- _ASSIGNED TASK_
From the line that contains "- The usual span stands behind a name" through the line that contains "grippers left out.", output every line of the listing below exactly and leave out all the rest.

- _GIVEN INFORMATION_
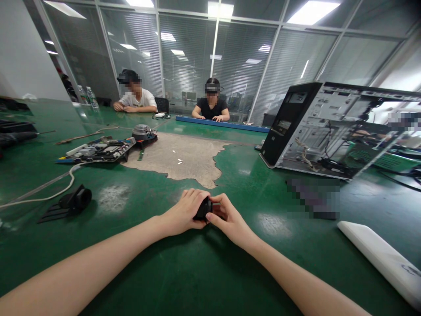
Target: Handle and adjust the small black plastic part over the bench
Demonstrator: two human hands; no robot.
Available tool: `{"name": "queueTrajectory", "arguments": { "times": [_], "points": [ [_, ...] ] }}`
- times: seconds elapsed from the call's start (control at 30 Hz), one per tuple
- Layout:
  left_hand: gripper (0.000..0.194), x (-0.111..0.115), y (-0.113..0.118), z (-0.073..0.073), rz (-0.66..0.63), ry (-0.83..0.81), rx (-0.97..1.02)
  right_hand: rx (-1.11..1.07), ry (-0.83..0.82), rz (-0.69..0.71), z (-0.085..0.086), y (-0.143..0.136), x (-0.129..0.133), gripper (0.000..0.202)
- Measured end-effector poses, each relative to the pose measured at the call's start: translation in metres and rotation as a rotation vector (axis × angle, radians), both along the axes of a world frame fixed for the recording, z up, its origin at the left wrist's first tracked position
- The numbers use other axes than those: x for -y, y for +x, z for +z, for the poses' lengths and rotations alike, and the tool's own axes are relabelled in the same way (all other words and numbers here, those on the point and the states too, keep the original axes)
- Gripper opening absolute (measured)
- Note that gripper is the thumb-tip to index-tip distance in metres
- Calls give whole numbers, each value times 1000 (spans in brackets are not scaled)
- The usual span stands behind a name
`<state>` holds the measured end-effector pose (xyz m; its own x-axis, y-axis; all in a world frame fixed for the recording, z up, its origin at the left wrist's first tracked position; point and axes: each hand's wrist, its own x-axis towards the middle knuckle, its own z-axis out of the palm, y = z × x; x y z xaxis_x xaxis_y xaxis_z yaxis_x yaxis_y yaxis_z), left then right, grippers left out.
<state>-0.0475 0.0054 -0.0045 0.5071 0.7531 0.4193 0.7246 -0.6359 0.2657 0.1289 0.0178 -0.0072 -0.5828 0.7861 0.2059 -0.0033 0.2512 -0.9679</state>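
Observation:
Between my two hands, just above or on the green table, is a small black part, partly covered by fingers; its exact kind I cannot make out. My left hand wraps over its left side and top, closed on it. From the right, my right hand pinches the same part with the thumb in front and curled fingers behind. Off to the left lies a black plastic bracket with a round end.
A circuit board and a round fan-like cooler sit on the left. An open computer case stands at right, near a white slab. Two people sit across the green table, whose covering has a bare patch.

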Motion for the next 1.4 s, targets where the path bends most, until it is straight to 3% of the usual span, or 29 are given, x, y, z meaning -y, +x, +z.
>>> {"name": "queueTrajectory", "arguments": {
  "times": [0.33,0.57,0.8,1.0,1.2,1.4],
  "points": [
    [54,0,1,0,7,1,6,-30,-17,-42,0,-3,-1,26],
    [55,0,1,0,7,6,-3,-39,5,7,-1,-1,0,23],
    [54,0,2,0,9,-4,8,-33,11,-72,0,-3,0,20],
    [55,-1,1,-1,3,2,12,-5,22,-3,2,-1,2,24],
    [54,0,2,0,7,1,12,-44,42,-45,1,-1,2,16],
    [55,-1,1,-2,16,13,5,4,-6,-53,1,-2,1,26]
  ]
}}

- _EXPECTED ANSWER_
- The usual span stands behind a name
`<state>` holds the measured end-effector pose (xyz m; its own x-axis, y-axis; all in a world frame fixed for the recording, z up, its origin at the left wrist's first tracked position; point and axes: each hand's wrist, its own x-axis towards the middle knuckle, its own z-axis out of the palm, y = z × x; x y z xaxis_x xaxis_y xaxis_z yaxis_x yaxis_y yaxis_z), left then right, grippers left out.

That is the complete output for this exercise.